┏━━
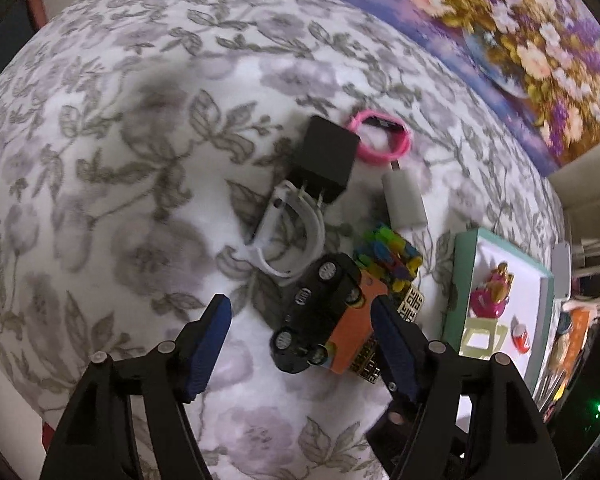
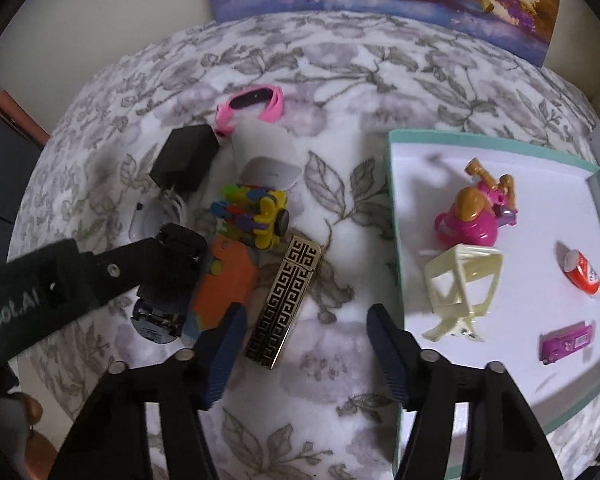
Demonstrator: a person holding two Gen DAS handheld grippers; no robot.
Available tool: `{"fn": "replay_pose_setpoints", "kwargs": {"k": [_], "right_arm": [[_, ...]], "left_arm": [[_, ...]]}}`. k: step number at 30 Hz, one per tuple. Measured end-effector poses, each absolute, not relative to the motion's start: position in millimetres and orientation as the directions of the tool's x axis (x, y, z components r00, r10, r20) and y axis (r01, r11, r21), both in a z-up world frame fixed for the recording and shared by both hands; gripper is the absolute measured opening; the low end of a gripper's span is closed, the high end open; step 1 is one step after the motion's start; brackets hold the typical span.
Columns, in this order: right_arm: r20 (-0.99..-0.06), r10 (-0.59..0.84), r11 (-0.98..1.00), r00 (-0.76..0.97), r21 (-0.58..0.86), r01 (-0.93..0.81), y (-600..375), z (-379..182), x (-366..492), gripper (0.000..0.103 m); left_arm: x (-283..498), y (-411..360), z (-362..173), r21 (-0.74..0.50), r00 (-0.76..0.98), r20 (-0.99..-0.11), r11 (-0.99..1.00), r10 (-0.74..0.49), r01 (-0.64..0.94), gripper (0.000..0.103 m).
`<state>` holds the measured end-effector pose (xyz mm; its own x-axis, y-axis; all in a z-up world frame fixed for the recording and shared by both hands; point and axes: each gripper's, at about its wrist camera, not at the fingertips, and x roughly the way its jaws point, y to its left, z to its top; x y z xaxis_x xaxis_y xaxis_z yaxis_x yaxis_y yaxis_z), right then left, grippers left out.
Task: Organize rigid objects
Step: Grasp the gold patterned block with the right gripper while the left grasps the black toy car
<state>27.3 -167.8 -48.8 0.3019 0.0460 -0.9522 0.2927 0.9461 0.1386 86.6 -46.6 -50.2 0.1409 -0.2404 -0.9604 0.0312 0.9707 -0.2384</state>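
Note:
An orange toy car [image 1: 320, 320] lies on its side on the floral bedspread, black underside and wheels showing. My left gripper [image 1: 300, 302] stands open around it: the right pad is close to the orange body and the left pad is well clear. In the right wrist view the left gripper reaches in from the left over the same car [image 2: 224, 280]. A black-and-gold patterned flat case [image 2: 288, 300] lies between the fingers of my right gripper [image 2: 306, 312], which is open; the left pad is near its edge and the right pad is far off.
Beyond the car lie a black charger block [image 1: 326, 160], a white cable [image 1: 296, 236], a white adapter [image 1: 404, 200], a pink wristband [image 2: 252, 108] and a multicoloured plastic toy [image 2: 252, 216]. On the right a teal-rimmed tray [image 2: 394, 200] holds a pink doll [image 2: 476, 216], a cream hair claw [image 2: 460, 288] and small items.

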Motion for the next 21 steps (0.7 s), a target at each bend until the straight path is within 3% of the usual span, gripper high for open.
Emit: {"fn": "replay_pose_setpoints", "kwargs": {"k": [2, 12, 14, 17, 21], "right_arm": [[-0.956, 0.048, 0.946, 0.290, 0.137, 0.293, -166, -55, 30, 0.065], [-0.959, 0.026, 0.948, 0.283, 0.113, 0.296, -166, -74, 37, 0.059], [-0.957, 0.012, 0.951, 0.290, 0.101, 0.294, -164, -74, 38, 0.047], [-0.957, -0.017, 0.956, 0.290, 0.070, 0.286, -163, -74, 36, 0.029], [-0.952, 0.029, 0.949, 0.304, 0.122, 0.292, -171, -71, 30, 0.022]], "left_arm": [[87, -52, -58, -0.227, 0.120, -0.965, 0.973, -0.231, 0.048, 0.059], [85, -57, -70, -0.241, 0.088, -0.965, 0.969, -0.246, 0.061, 0.040], [83, -56, -67, -0.256, 0.092, -0.961, 0.964, -0.261, 0.067, 0.030], [81, -56, -62, -0.245, 0.106, -0.962, 0.967, -0.252, 0.078, 0.029], [81, -57, -49, -0.248, 0.137, -0.956, 0.965, -0.258, 0.086, 0.027]]}}
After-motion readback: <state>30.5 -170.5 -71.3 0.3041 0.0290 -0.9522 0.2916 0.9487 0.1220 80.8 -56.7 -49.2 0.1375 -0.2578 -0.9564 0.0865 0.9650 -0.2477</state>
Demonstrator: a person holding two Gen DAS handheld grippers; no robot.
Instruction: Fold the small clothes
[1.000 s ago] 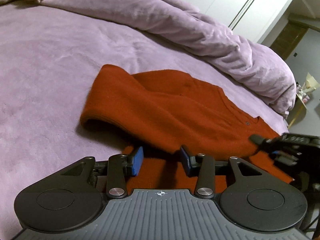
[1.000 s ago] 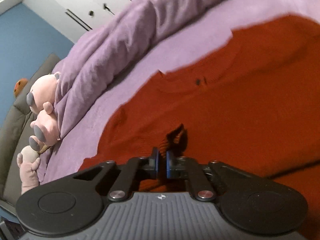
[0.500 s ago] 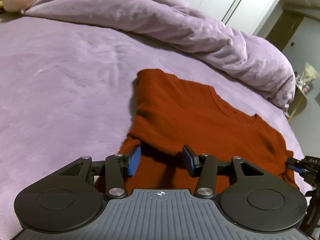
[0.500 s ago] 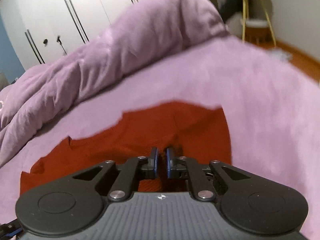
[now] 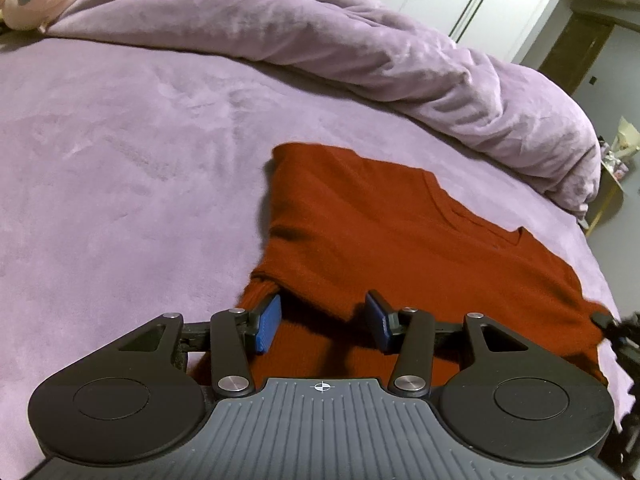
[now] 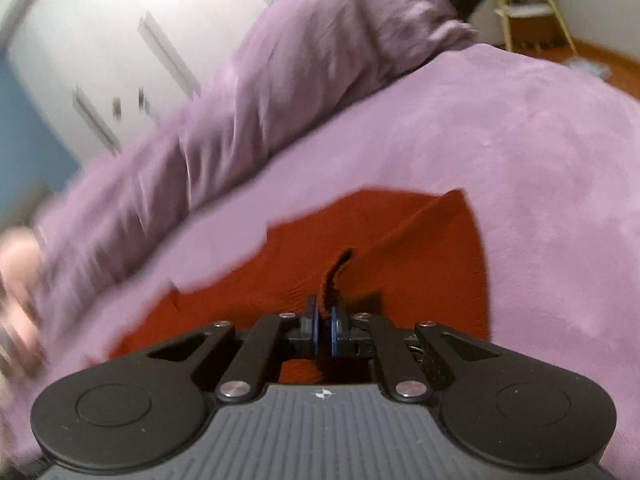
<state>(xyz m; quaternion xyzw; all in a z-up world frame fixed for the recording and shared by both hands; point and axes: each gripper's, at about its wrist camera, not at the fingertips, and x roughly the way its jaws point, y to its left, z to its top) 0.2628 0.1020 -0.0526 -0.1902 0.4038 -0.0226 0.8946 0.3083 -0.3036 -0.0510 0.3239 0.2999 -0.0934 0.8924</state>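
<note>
A rust-red knitted sweater [image 5: 400,248] lies partly folded mid-frame on the purple bedspread [image 5: 120,160]; left gripper [image 5: 324,322] spread over its hem, right gripper [image 6: 325,326] pinching a fold.

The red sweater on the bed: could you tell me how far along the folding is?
Done: one side of the red sweater already lies folded over its body. In hand: the right gripper is pinching a fold of fabric, while the left gripper is open over the hem. Left: the remaining folds; it is not yet compact.

Light: dim, soft indoor | My left view: sharp, edges bowed | My right view: motion-blurred, worst at rumpled lilac plush duvet [image 6: 224,132]
</note>
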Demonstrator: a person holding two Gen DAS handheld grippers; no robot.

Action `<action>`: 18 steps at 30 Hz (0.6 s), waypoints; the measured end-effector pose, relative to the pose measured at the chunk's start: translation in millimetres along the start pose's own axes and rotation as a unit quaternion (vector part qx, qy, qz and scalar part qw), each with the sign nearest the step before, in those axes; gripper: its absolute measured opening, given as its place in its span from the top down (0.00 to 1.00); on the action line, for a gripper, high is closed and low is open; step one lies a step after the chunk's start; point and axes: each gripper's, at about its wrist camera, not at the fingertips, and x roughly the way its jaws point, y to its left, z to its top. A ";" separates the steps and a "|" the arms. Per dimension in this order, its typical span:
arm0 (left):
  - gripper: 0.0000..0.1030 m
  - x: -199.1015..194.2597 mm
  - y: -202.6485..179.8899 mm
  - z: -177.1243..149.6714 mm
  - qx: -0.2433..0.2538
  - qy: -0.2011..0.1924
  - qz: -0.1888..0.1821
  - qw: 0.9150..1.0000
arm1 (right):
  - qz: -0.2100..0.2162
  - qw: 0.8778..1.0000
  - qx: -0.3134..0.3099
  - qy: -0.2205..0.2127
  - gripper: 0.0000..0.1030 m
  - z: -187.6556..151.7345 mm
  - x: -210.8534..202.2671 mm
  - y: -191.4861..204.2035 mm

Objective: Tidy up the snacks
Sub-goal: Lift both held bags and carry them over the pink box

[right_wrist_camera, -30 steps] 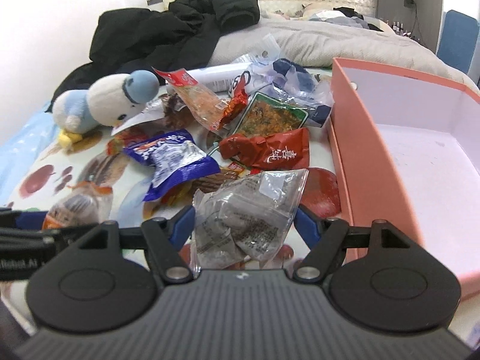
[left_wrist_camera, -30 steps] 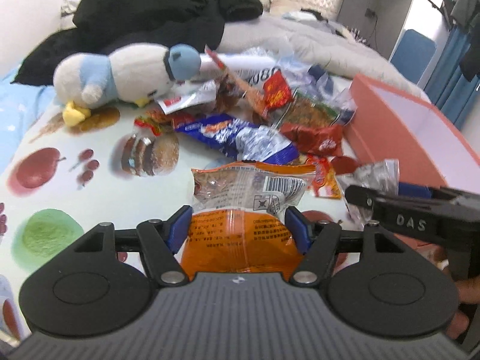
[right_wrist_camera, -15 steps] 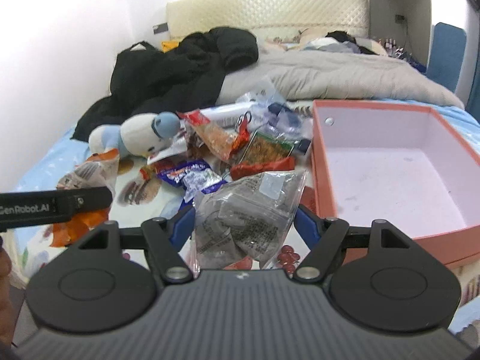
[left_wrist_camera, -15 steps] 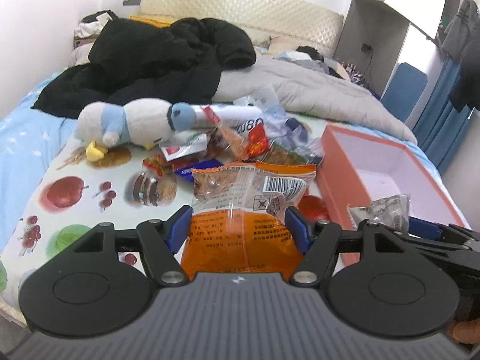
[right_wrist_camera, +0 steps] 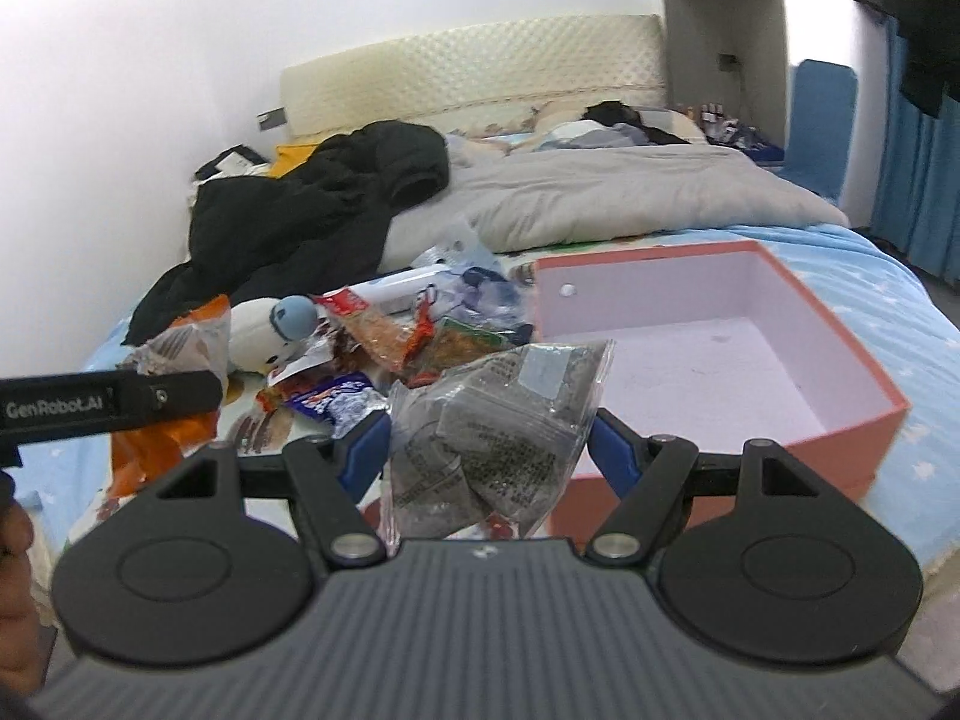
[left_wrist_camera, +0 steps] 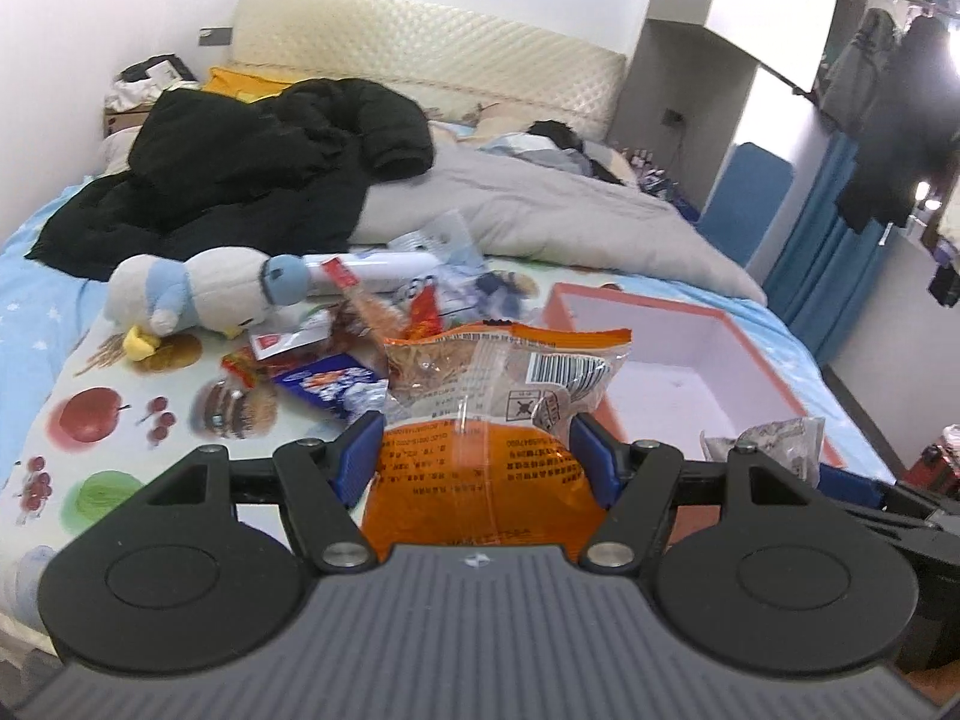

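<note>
My left gripper (left_wrist_camera: 477, 456) is shut on an orange snack bag (left_wrist_camera: 492, 420) and holds it up in the air above the bed. The bag also shows at the left of the right wrist view (right_wrist_camera: 180, 348). My right gripper (right_wrist_camera: 486, 450) is shut on a clear bag of dark snacks (right_wrist_camera: 492, 420), held up near the front left corner of the orange box (right_wrist_camera: 780, 420). That bag also shows in the left wrist view (left_wrist_camera: 774, 444). The box (left_wrist_camera: 678, 372) is open with a bare white inside. Several loose snack packets (right_wrist_camera: 414, 336) lie in a pile left of the box (left_wrist_camera: 360, 348).
A white and blue plush toy (left_wrist_camera: 204, 294) lies left of the pile on a fruit-print sheet (left_wrist_camera: 90, 420). A black jacket (left_wrist_camera: 258, 162) and a grey duvet (left_wrist_camera: 540, 216) cover the back of the bed. A blue chair (left_wrist_camera: 744, 198) and blue curtains (left_wrist_camera: 822, 276) stand at the right.
Both grippers have risen and drawn back from the bed, each still holding its bag. The pile and the box now look smaller and farther below.
</note>
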 end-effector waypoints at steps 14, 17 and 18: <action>0.30 12.2 -82.3 4.6 0.057 0.024 -0.069 0.996 | -0.057 0.997 0.042 -0.010 0.28 5.1 -43.5 -56.1; 0.30 30.1 -99.1 12.9 0.068 0.033 -0.080 0.994 | -0.067 0.996 0.052 -0.006 0.28 7.2 -38.3 -69.6; 0.30 36.8 -104.5 15.4 0.071 0.036 -0.084 0.993 | -0.069 0.996 0.055 -0.004 0.28 8.8 -34.7 -73.8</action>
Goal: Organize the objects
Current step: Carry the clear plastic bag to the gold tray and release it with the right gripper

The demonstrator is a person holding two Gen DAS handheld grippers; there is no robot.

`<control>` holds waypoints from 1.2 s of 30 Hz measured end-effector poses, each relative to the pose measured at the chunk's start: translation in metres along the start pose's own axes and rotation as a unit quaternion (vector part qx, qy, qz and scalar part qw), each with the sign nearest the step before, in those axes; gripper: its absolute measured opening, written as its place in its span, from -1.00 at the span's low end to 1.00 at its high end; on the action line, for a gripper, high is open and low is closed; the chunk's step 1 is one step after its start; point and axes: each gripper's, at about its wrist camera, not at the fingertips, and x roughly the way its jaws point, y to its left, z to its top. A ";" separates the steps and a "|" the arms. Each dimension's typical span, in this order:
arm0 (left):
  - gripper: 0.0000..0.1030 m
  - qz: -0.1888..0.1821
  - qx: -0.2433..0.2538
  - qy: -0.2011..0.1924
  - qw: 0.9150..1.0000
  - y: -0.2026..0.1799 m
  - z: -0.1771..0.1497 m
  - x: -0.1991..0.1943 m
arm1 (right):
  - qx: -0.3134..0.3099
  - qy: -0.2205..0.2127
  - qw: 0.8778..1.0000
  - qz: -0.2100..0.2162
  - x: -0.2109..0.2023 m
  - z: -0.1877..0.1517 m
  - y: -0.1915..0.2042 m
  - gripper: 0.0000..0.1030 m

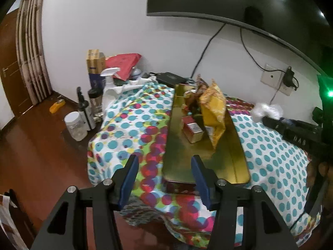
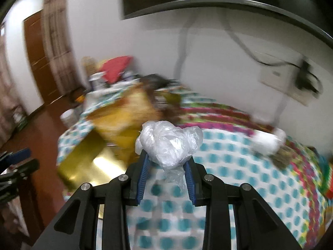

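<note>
A long gold tray (image 1: 235, 162) lies on a table with a polka-dot cloth (image 1: 133, 125). It holds a yellow snack bag (image 1: 214, 112), a red and gold box (image 1: 192, 129) and other packets at the far end. My left gripper (image 1: 164, 162) is open and empty over the tray's near left corner. My right gripper (image 2: 166, 156) is shut on a crumpled clear plastic bag (image 2: 168, 143) above the cloth, to the right of the tray (image 2: 87, 166). In the left wrist view the right gripper and its bag (image 1: 267, 109) show at the right edge.
At the table's far left stand a white spray bottle (image 1: 109, 83), a dark bottle (image 1: 83, 108), a clear jar (image 1: 76, 126), a blue and gold box (image 1: 94, 68) and a red bag (image 1: 123, 64). A white object (image 2: 268, 139) lies on the cloth at right. A TV hangs above.
</note>
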 end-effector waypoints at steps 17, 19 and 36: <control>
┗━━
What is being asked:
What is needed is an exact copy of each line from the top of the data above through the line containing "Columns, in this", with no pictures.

Answer box:
Demonstrator: a person holding two Gen DAS handheld grippers; no robot.
Available tool: `{"fn": "replay_pose_setpoints", "kwargs": {"k": [_], "right_arm": [[_, ...]], "left_arm": [[_, ...]]}}`. k: step number at 30 Hz, one per tuple. Measured end-effector poses, each absolute, not relative to the motion's start: position in millimetres and orientation as the directions of the tool's x axis (x, y, z components r00, r10, r20) and y axis (r01, r11, r21), both in a z-up world frame fixed for the recording and shared by both hands; gripper is the absolute measured opening; the low end of a gripper's span is closed, the high end open; step 1 is one step after the motion's start; brackets hold the typical span.
Columns, in this order: right_arm: r20 (-0.99..-0.06), r10 (-0.59..0.84), r11 (-0.98..1.00), r00 (-0.76..0.97), r21 (-0.58..0.86), r01 (-0.93..0.81), y (-600..375), z (-379..182), x (-366..492), gripper (0.000..0.103 m); left_arm: x (-283..498), y (-411..360), z (-362..173), r21 (-0.74..0.50), r00 (-0.76..0.98), r20 (-0.99..-0.11), r11 (-0.99..1.00), r10 (-0.74..0.49), r01 (-0.64..0.94), gripper (0.000..0.103 m).

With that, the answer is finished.